Everything in the data below except the pictures must be repeated word for word.
****
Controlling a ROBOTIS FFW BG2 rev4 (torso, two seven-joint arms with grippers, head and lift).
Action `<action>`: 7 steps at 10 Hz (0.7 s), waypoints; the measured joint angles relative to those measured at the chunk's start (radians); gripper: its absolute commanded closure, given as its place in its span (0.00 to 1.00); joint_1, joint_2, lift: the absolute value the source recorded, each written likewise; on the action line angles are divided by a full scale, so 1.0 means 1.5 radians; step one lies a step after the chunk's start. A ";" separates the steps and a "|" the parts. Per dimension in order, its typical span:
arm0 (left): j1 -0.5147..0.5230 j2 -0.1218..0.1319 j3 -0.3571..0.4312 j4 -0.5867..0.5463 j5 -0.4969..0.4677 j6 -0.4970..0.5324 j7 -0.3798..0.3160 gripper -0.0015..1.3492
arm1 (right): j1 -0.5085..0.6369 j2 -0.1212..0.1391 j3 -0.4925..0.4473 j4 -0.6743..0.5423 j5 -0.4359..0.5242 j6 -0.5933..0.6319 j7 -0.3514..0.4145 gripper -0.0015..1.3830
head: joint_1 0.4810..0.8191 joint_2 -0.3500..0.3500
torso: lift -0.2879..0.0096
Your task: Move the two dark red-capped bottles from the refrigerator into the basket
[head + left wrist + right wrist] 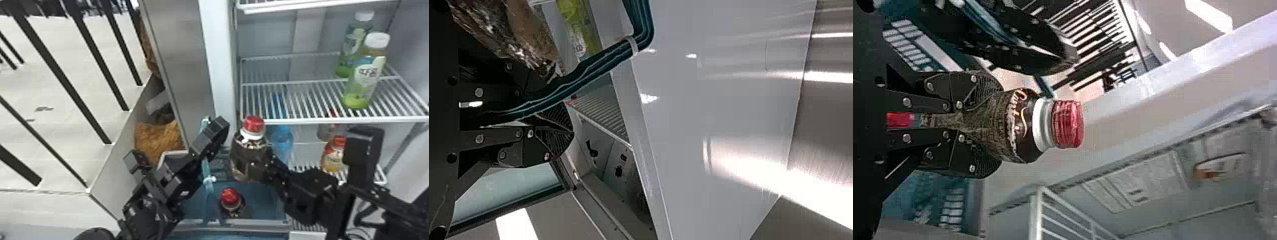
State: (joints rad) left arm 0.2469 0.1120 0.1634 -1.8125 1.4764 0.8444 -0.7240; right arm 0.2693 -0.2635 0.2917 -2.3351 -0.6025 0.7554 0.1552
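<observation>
My right gripper [268, 159] is shut on a dark red-capped bottle [247, 156], held upright in front of the refrigerator and above the blue basket [263, 199]. A second red-capped bottle [230, 200] stands inside that basket. To the left, my left gripper [212, 138] has hold of the basket's teal handle [209, 188]. In the left wrist view, the handle [589, 65] runs between the fingers of the left gripper [546, 110]. The right wrist view has the right gripper [985, 127] closed around the body of the dark bottle [1020, 125], its red cap [1068, 124] beyond the fingertips.
Two green bottles with white caps [364, 73] stand on the wire shelf [287, 119]. Below it are a blue bottle [282, 140] and an orange bottle with a red cap [333, 154]. The refrigerator's side edge [220, 63] rises just behind the left gripper.
</observation>
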 measured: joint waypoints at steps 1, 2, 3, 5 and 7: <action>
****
PROBLEM SOLUTION:
Controlling a ROBOTIS FFW BG2 rev4 (torso, two seven-joint arms with grippers, head and lift).
Action `<action>`: 7 steps at 10 Hz (0.7 s), waypoints; the measured joint angles relative to those measured at the chunk's start (radians); gripper: its absolute commanded closure, given as its place in its span (0.00 to 1.00); joint_1, joint_2, lift: the absolute value the source recorded, each written likewise; on the action line angles are divided by a full scale, so 1.0 means 1.5 radians; step one lies a step after the chunk's start. A ";" separates the steps and a "|" the parts. Per dimension in order, its typical span:
arm0 (left): j1 -0.5147..0.5230 j2 -0.1218..0.1319 j3 -0.3571..0.4312 j4 -0.5867..0.5463 j5 -0.4969..0.4677 j6 -0.4970..0.5324 j7 -0.3798..0.3160 gripper -0.0015..1.3492
arm1 (right): j1 -0.5085..0.6369 j2 -0.1212..0.1391 j3 -0.4925..0.4473 j4 -0.6743..0.5423 j5 -0.4359..0.5242 j6 -0.5933..0.6319 j7 -0.3514..0.4145 gripper -0.0015..1.3830
head: joint_1 0.4810..0.8191 joint_2 -0.3500..0.3500
torso: lift -0.2879..0.0096
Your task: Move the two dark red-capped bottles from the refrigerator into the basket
[head + left wrist + right wrist] 
State: (joints rad) left arm 0.2469 0.1120 0.1634 -1.8125 1.4764 0.8444 -0.7240; right arm 0.2693 -0.2635 0.2917 -2.3351 -0.6025 0.7554 0.1552
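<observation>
My right gripper [268, 159] is shut on a dark red-capped bottle [247, 156], held upright in front of the refrigerator and above the blue basket [263, 199]. A second red-capped bottle [230, 200] stands inside that basket. To the left, my left gripper [212, 138] has hold of the basket's teal handle [209, 188]. In the left wrist view, the handle [589, 65] runs between the fingers of the left gripper [546, 110]. The right wrist view has the right gripper [985, 127] closed around the body of the dark bottle [1020, 125], its red cap [1068, 124] beyond the fingertips.
Two green bottles with white caps [364, 73] stand on the wire shelf [287, 119]. Below it are a blue bottle [282, 140] and an orange bottle with a red cap [333, 154]. The refrigerator's side edge [220, 63] rises just behind the left gripper.
</observation>
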 measured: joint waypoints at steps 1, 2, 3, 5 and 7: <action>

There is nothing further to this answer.